- Opening Delimiter -
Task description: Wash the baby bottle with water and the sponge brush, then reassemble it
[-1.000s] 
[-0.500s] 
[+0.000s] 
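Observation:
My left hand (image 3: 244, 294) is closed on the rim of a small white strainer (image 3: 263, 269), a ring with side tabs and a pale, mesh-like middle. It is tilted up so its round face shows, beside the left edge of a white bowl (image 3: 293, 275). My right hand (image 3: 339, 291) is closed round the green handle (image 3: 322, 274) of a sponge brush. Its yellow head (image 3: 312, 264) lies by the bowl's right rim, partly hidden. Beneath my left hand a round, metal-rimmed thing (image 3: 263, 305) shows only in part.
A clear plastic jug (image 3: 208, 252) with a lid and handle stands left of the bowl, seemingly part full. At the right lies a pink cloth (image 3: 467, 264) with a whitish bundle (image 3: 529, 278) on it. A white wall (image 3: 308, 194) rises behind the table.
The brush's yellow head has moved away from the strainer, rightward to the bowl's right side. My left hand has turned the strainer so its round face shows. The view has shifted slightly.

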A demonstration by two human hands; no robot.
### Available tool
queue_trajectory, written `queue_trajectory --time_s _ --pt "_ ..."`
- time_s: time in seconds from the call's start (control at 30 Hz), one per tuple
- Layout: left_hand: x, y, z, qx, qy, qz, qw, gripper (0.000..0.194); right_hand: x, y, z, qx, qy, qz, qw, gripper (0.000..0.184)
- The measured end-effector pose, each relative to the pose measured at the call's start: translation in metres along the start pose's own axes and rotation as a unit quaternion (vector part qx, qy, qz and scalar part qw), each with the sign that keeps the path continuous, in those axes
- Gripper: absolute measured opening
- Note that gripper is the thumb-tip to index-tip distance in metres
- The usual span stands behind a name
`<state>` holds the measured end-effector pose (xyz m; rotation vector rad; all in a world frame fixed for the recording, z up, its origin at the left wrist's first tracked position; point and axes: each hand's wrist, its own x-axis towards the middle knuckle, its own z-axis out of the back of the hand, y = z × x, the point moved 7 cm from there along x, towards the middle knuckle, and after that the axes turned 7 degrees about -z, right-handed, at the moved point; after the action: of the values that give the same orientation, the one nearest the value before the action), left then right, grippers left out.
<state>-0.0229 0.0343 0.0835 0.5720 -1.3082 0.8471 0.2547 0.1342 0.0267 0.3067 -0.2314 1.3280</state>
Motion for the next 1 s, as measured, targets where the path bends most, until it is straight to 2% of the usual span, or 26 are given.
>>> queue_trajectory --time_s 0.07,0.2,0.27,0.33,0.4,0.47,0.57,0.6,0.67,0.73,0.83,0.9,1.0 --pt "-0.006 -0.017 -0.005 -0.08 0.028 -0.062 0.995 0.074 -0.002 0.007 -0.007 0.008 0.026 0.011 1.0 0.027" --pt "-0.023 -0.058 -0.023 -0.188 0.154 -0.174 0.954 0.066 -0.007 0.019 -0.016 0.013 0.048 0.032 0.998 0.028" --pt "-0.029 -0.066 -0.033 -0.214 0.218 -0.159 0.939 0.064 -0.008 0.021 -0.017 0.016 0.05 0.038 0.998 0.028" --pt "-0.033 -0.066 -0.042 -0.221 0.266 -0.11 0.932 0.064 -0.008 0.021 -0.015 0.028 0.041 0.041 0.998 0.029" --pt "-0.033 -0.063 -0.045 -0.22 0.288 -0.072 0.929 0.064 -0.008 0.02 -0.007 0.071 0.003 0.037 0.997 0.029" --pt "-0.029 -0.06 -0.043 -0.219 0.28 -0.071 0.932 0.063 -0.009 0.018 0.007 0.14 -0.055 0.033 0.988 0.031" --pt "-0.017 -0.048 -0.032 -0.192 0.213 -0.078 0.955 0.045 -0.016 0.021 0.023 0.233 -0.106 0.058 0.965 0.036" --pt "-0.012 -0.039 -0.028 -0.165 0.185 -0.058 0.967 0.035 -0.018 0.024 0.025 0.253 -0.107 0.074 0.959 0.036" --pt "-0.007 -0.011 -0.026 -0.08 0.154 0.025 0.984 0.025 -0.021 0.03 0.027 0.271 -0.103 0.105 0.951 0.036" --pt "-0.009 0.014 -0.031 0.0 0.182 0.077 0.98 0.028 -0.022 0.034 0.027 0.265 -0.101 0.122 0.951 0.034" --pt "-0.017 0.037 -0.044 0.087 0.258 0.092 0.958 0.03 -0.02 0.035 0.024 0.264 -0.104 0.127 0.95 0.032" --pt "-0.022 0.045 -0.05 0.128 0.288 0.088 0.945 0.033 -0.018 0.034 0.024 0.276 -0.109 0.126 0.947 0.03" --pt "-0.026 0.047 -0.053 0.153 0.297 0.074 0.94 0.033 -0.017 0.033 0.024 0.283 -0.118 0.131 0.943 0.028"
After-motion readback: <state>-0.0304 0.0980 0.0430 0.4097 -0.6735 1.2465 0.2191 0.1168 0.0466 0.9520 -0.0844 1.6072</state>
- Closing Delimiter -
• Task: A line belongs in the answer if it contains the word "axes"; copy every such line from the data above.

• Response to this exercise:
- The measured end-effector pose, each relative to the pose measured at the call's start: translation in metres along the start pose's own axes and rotation as a unit quaternion (vector part qx, qy, qz and scalar part qw), each with the sign that keeps the path continuous, in those axes
`<state>` holds the measured end-effector pose (xyz m; rotation vector rad; all in a world frame fixed for the recording, z up, its origin at the left wrist's first tracked position; point and axes: each hand's wrist, its own x-axis towards the middle knuckle, its own z-axis out of the back of the hand, y = z × x, the point moved 7 cm from there along x, towards the middle knuckle, and after that the axes turned 7 degrees about -z, right-handed, at the moved point; after the action: of the values that give the same orientation, the one nearest the value before the action), left then right, grippers left out.

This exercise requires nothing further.